We present the newly developed code, GAMER (GPU-accelerated Adaptive MEsh Refinement code), which has adopted a novel approach to improve the performance of adaptive mesh refinement (AMR) astrophysical simulations by a large factor with the use of th e graphic processing unit (GPU). The AMR implementation is based on a hierarchy of grid patches with an oct-tree data structure. We adopt a three-dimensional relaxing TVD scheme for the hydrodynamic solver, and a multi-level relaxation scheme for the Poisson solver. Both solvers have been implemented in GPU, by which hundreds of patches can be advanced in parallel. The computational overhead associated with the data transfer between CPU and GPU is carefully reduced by utilizing the capability of asynchronous memory copies in GPU, and the computing time of the ghost-zone values for each patch is made to diminish by overlapping it with the GPU computations. We demonstrate the accuracy of the code by performing several standard test problems in astrophysics.
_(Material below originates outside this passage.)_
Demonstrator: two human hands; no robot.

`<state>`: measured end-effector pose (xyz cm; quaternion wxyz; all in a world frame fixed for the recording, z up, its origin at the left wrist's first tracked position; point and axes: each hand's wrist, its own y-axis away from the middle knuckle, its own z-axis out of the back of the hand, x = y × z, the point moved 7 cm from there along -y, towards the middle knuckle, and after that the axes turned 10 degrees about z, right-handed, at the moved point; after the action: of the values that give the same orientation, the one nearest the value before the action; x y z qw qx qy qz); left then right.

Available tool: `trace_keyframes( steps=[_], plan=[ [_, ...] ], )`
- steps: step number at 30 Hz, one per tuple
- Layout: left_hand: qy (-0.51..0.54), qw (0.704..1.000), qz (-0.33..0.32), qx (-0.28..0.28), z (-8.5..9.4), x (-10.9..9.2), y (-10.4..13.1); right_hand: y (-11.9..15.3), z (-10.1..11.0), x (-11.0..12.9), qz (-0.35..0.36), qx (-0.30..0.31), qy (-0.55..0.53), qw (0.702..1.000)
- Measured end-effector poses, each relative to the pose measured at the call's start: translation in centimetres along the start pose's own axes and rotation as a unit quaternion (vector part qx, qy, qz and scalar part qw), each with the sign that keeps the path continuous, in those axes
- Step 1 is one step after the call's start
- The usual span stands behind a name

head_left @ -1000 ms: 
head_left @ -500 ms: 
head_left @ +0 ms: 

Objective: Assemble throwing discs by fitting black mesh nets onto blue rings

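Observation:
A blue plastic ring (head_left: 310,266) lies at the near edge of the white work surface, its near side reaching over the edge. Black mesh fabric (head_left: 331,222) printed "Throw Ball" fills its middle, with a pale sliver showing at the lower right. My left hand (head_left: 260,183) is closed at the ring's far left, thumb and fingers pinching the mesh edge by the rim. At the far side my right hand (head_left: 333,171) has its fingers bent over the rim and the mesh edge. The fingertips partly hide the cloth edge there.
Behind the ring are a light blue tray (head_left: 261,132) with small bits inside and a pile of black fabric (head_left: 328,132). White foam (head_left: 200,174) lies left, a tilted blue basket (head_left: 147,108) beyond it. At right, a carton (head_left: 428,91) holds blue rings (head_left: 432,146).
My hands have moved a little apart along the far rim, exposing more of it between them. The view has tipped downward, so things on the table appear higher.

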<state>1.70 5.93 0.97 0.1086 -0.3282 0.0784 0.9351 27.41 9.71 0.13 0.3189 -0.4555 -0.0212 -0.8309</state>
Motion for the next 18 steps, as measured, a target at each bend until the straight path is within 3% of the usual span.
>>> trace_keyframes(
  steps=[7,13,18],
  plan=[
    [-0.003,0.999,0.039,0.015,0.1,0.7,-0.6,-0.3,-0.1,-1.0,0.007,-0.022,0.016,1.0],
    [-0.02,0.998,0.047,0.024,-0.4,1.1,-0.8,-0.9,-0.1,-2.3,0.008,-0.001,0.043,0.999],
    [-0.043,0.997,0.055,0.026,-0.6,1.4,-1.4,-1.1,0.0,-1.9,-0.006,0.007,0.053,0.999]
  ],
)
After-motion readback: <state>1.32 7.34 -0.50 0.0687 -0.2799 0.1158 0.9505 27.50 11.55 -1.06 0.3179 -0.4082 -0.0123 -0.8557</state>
GAMER is a parallel code that can be run in a multi-GPU cluster system. We measure the performance of the code by performing purely-baryonic cosmological simulations in different hardware implementations, in which detailed timing analyses provide comparison between the computations with and without GPU(s) acceleration. Maximum speed-up factors of 12.19 and 10.47 are demonstrated using 1 GPU with 4096^3 effective resolution and 16 GPUs with 8192^3 effective resolution, respectively.